Network Pivoting is an essential part of every red-team activities and a must have feature for every C2 Framework. Alan v7.0 implements a proxy feature to easier network pivoting. By using the proxy command the operator can create a SOCKS5 compliant proxy on the machine where the agent is running, or interacting with an already running proxy.

Proxy chain is another useful feature that allows the operator to chain multiple proxies togheter. Creating a proxy chain is very simple, just use the command: proxy chain [proxy ID source] [proxy ID dest]. Some network segments can communicate only with specific addresses, this implies that reaching the C2 server is not an easy task. By using a chain of proxies the agent can establish a path to the Alan server and being able to compromise very segmented networks too.

The executed proxies are protected by a username and password. If the operator does no specify them, a randomly generated username and password is used (the operator can see the username and password by running the proxy command). As mentioned, the proxy are SOCKS5 proxies and can be used by any other programs that accept a SOCKS5 proxy.

One of the main Alan pillars is the in-memory execution of all its components, and the proxy has no exception. When a proxy is executed, its code runs inside the host process without touching the disk.

Misc features

Alan 7.0 includes other relevant features. The info command was improved by showing the Machine ID and if the agent is using a proxy. All Alan logs are now saved to the alan.log file. In addition, all the output generated by the Alan server and the commands inserted by the operator are saved to an evidence file. This allows the operator to include the evidence file as part of the red-team activity report.

Demo

The video below shows an example of proxy usage. After creating a proxy the Alan agent is instructed to use it. The video demonstrates that the running proxies are compliant to the SOCKS5 specification, by using one the created proxy with the curl utility. Next, a proxy chain is created and the network traffic displayed to show that the chain of proxies is traversed before to reach the Alan server.

domenica 20 febbraio 2022

Alan c2 Framework v6.0: Alan + JavaScript = ♡


Twitter: @s4tan
Download: https://github.com/enkomio/AlanFramework/releases/latest
Documentation: https://github.com/enkomio/AlanFramework/tree/main/doc

Alan v6.0 was release with a new cool feature: JavaScript execution. The scripts are executed in memory and do not depend on any third party program. The scripts source code can be downloaded from the GitHub Alan repository.

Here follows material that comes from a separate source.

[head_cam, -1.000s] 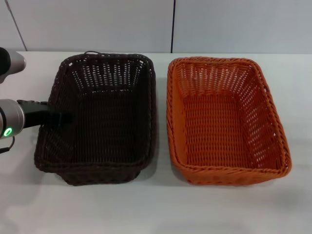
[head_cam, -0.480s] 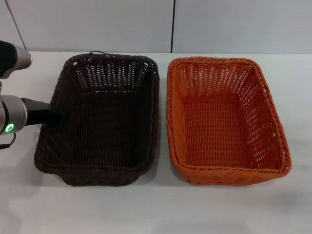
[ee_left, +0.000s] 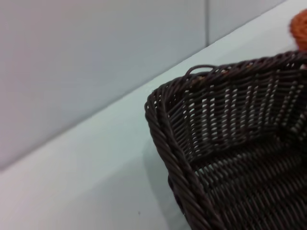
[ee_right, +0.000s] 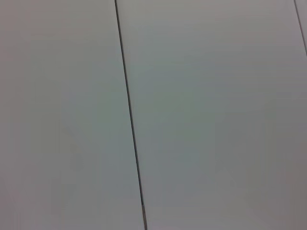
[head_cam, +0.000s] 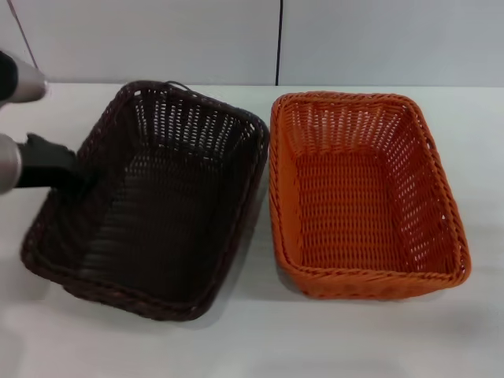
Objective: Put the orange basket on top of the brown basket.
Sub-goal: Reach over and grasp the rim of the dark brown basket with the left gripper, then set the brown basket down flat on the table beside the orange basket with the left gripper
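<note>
The brown basket [head_cam: 150,213] is on the left of the white table, turned askew, with its near left corner swung toward the table's left edge. My left gripper [head_cam: 77,179] grips its left rim and is shut on it. The left wrist view shows the basket's braided rim and a far corner [ee_left: 230,158] close up. The orange basket [head_cam: 354,197] sits flat and upright on the right, close beside the brown one; a sliver of it shows in the left wrist view [ee_left: 301,28]. My right gripper is out of view.
The white table [head_cam: 315,339] runs back to a grey panelled wall [head_cam: 354,39]. The right wrist view shows only wall panels [ee_right: 192,120]. A thin dark cable [head_cam: 20,35] hangs at the far left.
The brown basket has swung with my left gripper: its near end has moved left and toward me and it now sits skewed. The gripper has drawn back left. The orange basket has not moved.
</note>
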Action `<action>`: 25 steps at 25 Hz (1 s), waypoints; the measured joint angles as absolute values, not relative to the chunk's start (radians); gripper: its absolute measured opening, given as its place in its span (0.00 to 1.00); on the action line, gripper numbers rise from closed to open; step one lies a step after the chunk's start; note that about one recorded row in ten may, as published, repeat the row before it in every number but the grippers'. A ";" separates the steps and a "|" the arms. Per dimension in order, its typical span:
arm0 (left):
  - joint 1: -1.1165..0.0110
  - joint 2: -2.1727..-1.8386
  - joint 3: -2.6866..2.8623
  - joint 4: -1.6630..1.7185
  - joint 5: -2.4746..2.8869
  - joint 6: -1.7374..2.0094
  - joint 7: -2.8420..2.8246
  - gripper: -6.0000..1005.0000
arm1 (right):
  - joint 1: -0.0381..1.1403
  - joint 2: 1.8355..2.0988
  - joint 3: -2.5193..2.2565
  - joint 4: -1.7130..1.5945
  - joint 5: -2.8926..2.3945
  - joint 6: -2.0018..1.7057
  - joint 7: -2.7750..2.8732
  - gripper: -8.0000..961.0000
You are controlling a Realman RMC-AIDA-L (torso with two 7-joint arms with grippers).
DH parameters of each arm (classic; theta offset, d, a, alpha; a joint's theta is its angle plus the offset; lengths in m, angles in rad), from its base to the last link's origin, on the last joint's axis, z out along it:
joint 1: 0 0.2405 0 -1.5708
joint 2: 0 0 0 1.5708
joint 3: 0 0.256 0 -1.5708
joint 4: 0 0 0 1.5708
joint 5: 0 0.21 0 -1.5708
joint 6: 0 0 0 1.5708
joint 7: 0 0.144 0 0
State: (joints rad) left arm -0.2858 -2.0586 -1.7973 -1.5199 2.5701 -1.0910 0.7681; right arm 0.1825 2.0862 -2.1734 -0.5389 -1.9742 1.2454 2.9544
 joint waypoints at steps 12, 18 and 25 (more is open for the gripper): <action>-0.404 -2.054 -2.013 -1.496 2.497 -1.358 1.220 0.27 | 0.160 2.087 -2.185 -0.569 -1.975 1.268 2.954 0.73; -0.441 -2.054 -2.037 -1.483 2.496 -1.413 1.311 0.27 | 0.158 2.088 -2.205 -0.572 -1.974 1.273 2.954 0.73; -0.611 -2.058 -2.010 -1.298 2.489 -1.417 1.533 0.25 | 0.150 2.089 -2.212 -0.572 -1.974 1.273 2.954 0.73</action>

Being able to extend the framework is a mandatory feature in today red-team tools. Each team has its own methodology to perform a red-team activity and being able to customize or extend the tool capabilities is mandatory. One of the main goal with Alan was to provide a framework that can be easily adapted to vairous modus-operandi. Alan v6.0 adds a new feature to support an easy extension, it allows the operator to execute JavaScript file directly in memory. This feature is implemented inside an Alan core module and does not depend on any third party program.

In other tools, this kind of feature requires the operator to compile C code by following a specific process. This might be overhelming and unecessary complex. Javascript is an easy language and even novices can become proficient in a short time.

However, being able to execute JavaScript code is not enough, since in most cases the operator needs to interact with native Windows function to perform a given action. Alan provides an interface to call native Windows functions by using the handy JavaScript syntax. This blog post explores the details of this feature and how to use it to extend the Alan capabilities.

Gettin Started

Executing a JavaScript file in Alan is extremyl easy, just use the run command and specify a file with .js extension. In order to call a Windwos function, Alan implements the Win32 module that exposes two methods: GetProcAddress and LoadLibrary. These are the basic methods to call virtually any Windows functions. Let's try to write a simple file that prints the process ID.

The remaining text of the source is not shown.